● YOUR TASK
Only one stretch of the data below is wanted: the lines from the one with "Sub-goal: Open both" through the one with "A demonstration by", repeated exactly.

● GIVEN MATERIAL
◇ ◇ ◇ ◇ ◇ ◇ ◇

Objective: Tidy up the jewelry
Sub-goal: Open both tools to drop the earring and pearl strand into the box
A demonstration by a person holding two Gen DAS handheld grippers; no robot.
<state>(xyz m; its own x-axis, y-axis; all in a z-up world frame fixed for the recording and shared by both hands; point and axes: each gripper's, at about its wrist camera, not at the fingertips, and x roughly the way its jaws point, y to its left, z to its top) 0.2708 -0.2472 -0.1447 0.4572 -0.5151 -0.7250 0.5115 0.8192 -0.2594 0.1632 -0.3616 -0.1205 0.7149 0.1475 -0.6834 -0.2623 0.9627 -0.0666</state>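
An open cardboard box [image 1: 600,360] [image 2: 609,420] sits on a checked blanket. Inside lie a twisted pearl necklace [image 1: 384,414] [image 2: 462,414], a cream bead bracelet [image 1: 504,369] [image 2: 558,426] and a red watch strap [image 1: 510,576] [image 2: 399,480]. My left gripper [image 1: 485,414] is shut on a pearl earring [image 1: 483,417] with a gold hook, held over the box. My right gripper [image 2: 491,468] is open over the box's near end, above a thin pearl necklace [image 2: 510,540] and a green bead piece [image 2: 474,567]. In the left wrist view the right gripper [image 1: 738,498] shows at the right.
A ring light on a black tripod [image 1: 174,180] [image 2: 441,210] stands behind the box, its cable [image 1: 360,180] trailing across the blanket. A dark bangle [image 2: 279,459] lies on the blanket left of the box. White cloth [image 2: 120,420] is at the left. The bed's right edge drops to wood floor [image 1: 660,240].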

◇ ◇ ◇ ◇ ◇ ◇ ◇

● EXPECTED ANSWER
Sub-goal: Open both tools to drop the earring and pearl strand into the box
A demonstration by a person holding two Gen DAS handheld grippers; no robot.

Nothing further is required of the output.